Moanaghan Man

Moanaghan Man

Sunday 27 August 2017

Anthem Mayhem

National anthems are meant to inspire patriotism, not generate confusion. In this piece, I will write about my experience of the latter because I need to unburden myself of the painful memories. Besides, there’s more comedic value in the confusion part.

     I learned the words to Ireland’s National Anthem, ‘Amhran na bhFiann’, around the age of nine. Our teacher taught us English lyrics before we learned the Gaelic version. In English, the anthem is called ‘The Soldiers’ Song’. I didn’t have a huge grasp of apostrophe use at that age, so couldn’t tell if ‘The Soldiers’ Song’ was about a group of soldiers or an individual one. I just wish someone had told me the answer was waiting in the first three words of the chorus. (See below).

     My school friends and I learned the lyrics to the song’s opening verse, and we were soon singing about singing a soldiers’ song and everything seemed fine. And then it came to the bit where we were ‘impatient for the coming fight.’ This made me uneasy; I was never impatient for a fight in my life. In fact, I only would only shadow box on overcast days. 
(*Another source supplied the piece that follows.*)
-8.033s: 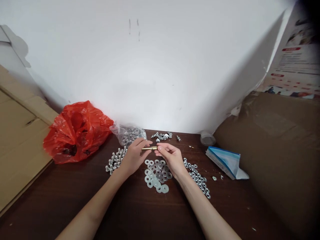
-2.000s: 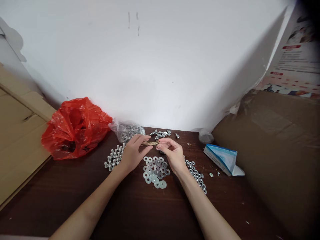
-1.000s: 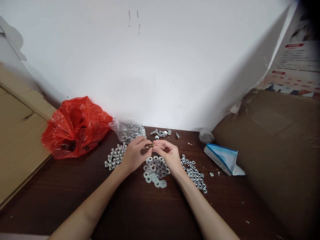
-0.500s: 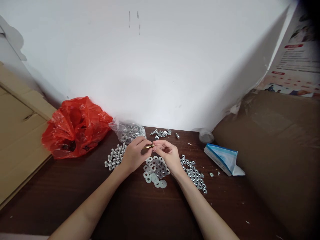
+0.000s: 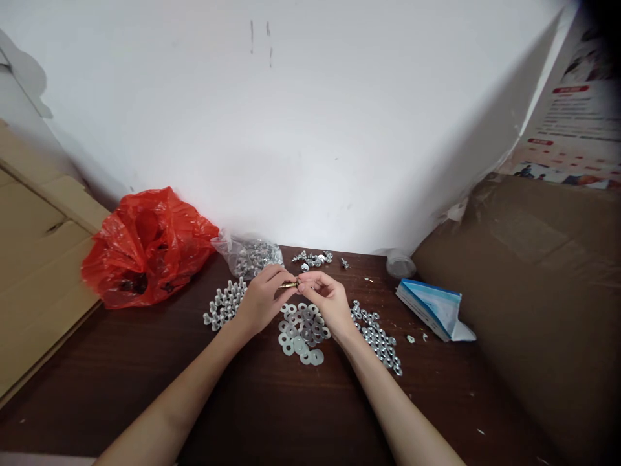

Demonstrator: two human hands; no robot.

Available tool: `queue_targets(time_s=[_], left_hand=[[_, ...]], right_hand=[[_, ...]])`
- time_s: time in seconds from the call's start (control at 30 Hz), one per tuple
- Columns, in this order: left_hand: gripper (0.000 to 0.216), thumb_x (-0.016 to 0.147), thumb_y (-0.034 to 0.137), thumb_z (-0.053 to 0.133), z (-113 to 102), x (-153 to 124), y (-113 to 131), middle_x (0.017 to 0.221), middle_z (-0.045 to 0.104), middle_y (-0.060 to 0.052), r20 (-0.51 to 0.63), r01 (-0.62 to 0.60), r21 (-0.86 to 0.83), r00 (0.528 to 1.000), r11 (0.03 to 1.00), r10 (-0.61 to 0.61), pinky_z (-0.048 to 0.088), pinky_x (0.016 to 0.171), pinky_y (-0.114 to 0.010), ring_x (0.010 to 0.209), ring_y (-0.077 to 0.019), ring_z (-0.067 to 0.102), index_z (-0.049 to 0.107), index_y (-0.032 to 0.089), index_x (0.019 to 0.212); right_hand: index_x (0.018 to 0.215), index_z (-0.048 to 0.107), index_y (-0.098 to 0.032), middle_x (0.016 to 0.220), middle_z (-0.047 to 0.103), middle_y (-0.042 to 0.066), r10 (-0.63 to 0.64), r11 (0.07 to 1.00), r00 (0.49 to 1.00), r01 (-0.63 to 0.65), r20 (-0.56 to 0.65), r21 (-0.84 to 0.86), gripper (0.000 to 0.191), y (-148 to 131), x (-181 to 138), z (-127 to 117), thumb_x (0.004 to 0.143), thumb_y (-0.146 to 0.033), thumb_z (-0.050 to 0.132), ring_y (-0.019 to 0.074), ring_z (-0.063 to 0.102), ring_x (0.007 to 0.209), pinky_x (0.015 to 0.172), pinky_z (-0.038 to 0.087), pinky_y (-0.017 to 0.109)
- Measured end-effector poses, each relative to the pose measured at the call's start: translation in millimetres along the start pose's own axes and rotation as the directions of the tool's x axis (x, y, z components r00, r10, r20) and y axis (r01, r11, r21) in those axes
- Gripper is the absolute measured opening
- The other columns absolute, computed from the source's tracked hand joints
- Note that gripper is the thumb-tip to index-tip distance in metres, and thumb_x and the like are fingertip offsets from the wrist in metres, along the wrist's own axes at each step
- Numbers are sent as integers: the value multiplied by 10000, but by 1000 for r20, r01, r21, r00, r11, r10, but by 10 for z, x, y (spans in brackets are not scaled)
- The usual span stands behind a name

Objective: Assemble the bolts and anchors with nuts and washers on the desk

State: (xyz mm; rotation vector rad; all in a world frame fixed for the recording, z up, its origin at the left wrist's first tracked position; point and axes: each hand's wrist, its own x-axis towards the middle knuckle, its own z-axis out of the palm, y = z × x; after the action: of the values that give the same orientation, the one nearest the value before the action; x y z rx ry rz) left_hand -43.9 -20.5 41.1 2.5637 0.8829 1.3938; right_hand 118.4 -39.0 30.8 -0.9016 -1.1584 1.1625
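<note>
Over the middle of the table, my left hand [image 5: 261, 301] pinches a small bolt [image 5: 289, 285] that lies sideways and looks brass-coloured here. The fingertips of my right hand [image 5: 326, 299] close round its other end; whatever small part they cover cannot be made out. Just below the hands spreads a pile of flat washers [image 5: 301, 333]. Beside my left hand several bolts [image 5: 224, 304] stand on their heads. A group of nuts [image 5: 381, 343] lies to the right of my right wrist.
At the back are a clear bag of hardware [image 5: 255, 257] and some assembled bolts [image 5: 315, 260]. A red plastic bag [image 5: 145, 249] sits at the left near a cardboard box [image 5: 43, 259]. A round clear container [image 5: 400, 265] and a blue-white packet [image 5: 431, 309] lie at the right.
Both hands stay almost in place. The fingers shift only slightly round the bolt.
</note>
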Motion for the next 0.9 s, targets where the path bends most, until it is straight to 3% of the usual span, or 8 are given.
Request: queue_targets(time_s=[0.5,0.9], left_hand=[[80,863,149,544,17,6,6,886,643,-52,-2,-9,27,1000,1000,9,475,813,-353,858,-175,572,598,184,912],[84,856,153,559,6,16,5,878,635,-53,-29,-22,47,999,999,23,478,802,-359,846,-172,569,608,181,918]], right_hand=[[856,681,-210,758,682,8,-16,1000,1000,16,5,-2,234,6,3,-13,673,-333,760,151,624,713,729,517,301],[850,685,-215,869,703,26,-18,1000,1000,18,21,19,217,-5,-1,-9,661,-292,762,169,635,820,805,508,323]])
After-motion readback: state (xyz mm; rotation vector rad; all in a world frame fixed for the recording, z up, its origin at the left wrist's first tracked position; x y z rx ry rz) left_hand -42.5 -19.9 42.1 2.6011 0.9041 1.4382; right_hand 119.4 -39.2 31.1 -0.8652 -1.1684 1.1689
     As we moved on to the chorus – the anthem proper – my unease turned to shock when I discovered the first three words:

     ‘Soldiers are we…’

     ‘Soldiers are we’ might be appropriate lyrics for an anthem called ‘The Soldiers’ Song’ but, nonetheless, I now found myself not only singing about a fight I didn’t want but also lying about my occupation as well. I was not a soldier. I wasn’t even in the boy scouts. My classmates didn’t look like military types either. In fact, most of the country would be lying while singing those lyrics. After all, there were only about twenty thousand soldiers in Ireland at the time – and that statistic includes Irish members of the Salvation Army. 

     I had been told from a young age that I should always tell the truth (unless a woman asked if her dress looked good on her). Saying I was a soldier was a lie, a sin. So every time I sang ‘The Soldiers’ Song’, I would have to include it on my list of sins. Patriotism came at a cost: an extra one Our Father and three Hail Marys at confession. Maybe, in an effort to be truthful, I should have sung ‘Shoulders have we’ instead.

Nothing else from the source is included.